--- START ---

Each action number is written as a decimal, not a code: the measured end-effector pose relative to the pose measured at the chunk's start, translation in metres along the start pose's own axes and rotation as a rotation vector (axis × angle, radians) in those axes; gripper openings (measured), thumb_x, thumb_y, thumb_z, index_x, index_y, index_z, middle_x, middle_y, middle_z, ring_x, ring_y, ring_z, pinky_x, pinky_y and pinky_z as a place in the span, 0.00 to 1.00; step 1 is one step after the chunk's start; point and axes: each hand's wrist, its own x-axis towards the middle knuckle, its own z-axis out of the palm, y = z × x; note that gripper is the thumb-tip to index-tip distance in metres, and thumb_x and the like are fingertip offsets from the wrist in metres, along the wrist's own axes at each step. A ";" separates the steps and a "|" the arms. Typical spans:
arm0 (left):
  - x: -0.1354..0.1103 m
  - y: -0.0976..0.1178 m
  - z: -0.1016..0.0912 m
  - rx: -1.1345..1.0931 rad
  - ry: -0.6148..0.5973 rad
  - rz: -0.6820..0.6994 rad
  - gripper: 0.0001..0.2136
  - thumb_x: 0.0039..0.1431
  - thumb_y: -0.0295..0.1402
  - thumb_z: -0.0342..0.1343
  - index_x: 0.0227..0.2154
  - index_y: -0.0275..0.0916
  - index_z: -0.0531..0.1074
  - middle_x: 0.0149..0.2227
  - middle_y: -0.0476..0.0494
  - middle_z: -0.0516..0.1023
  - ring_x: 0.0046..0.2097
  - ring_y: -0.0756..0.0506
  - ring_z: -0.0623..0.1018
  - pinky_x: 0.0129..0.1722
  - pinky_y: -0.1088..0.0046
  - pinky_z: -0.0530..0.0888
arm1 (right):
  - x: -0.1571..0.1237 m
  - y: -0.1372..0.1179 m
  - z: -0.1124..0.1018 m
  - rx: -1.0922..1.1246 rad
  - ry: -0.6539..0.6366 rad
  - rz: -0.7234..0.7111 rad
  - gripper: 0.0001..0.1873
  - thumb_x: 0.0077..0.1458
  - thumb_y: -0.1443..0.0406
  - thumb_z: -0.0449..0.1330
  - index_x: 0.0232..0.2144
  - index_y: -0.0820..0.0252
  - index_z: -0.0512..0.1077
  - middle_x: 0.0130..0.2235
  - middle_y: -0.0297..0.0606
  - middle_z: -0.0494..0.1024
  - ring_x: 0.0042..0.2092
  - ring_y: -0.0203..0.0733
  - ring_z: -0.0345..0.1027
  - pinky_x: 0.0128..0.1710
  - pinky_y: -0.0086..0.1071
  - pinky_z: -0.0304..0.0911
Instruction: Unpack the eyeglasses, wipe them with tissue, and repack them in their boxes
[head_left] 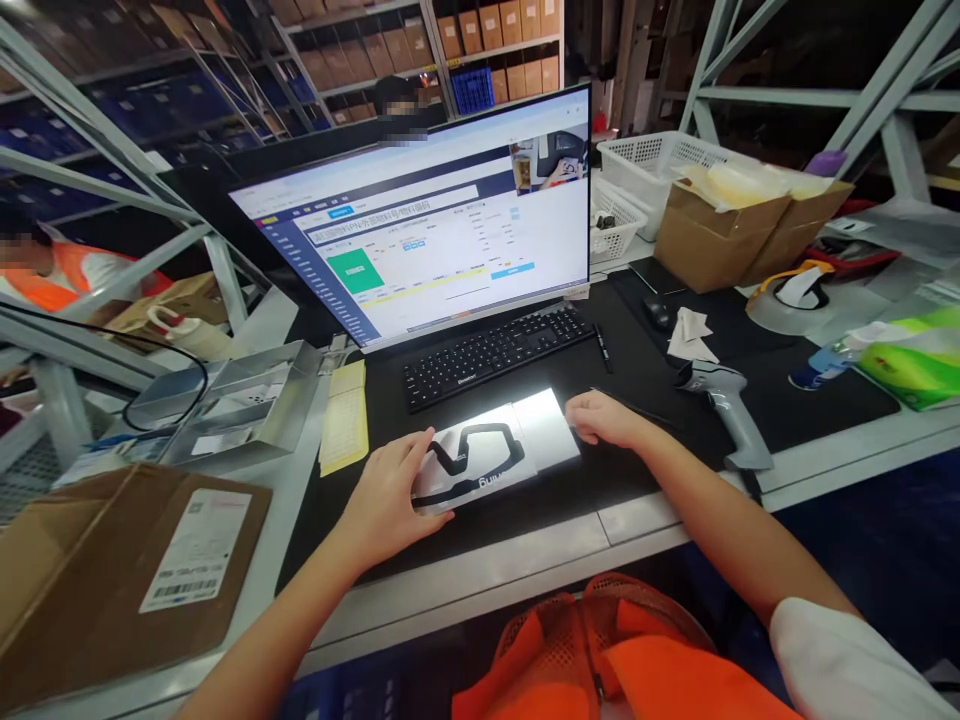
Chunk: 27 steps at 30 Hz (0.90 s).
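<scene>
Head camera faces forward and down, close above box and desk.

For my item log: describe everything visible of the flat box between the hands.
The flat box is thin, rectangular, glossy silver-white. A black looped band and lettering are printed on its left part; its right part is plain. It lies flat on the black mat before the keyboard. The left hand grips its left end; the right hand touches its right end.

The box lies before the keyboard, scanner to its right.
</scene>
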 end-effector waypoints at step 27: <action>0.016 -0.046 0.018 -1.076 0.110 -0.335 0.55 0.48 0.64 0.59 0.71 0.46 0.39 0.69 0.29 0.55 0.68 0.26 0.60 0.64 0.44 0.62 | -0.026 -0.007 0.014 -0.004 0.070 -0.348 0.55 0.46 0.57 0.71 0.69 0.52 0.49 0.63 0.49 0.63 0.61 0.53 0.63 0.61 0.46 0.59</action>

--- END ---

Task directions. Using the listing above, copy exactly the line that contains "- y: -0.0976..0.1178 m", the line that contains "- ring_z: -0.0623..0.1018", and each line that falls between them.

Problem solution.
  - y: -0.0976..0.1178 m
  - z: -0.1016..0.0912 m
  - rx: -1.1345..1.0931 rad
  - ry: -0.6148..0.5973 rad
  - rz: -0.6820..0.6994 rad
  - gripper: 0.0001..0.2136
  - thumb_x: 0.0039..0.1431
  - thumb_y: -0.0295..0.1402
  - thumb_z: -0.0342..0.1343
  - index_x: 0.0227..0.2154
  - index_y: -0.0275..0.0916
  - index_z: -0.0531..0.1074
  - middle_x: 0.0149..0.2227
  - middle_y: -0.0476..0.0494
  - middle_z: -0.0516..0.1023
  - ring_x: 0.0046..0.2097
  - ring_y: -0.0756..0.0506
  - ring_z: -0.0623..0.1018

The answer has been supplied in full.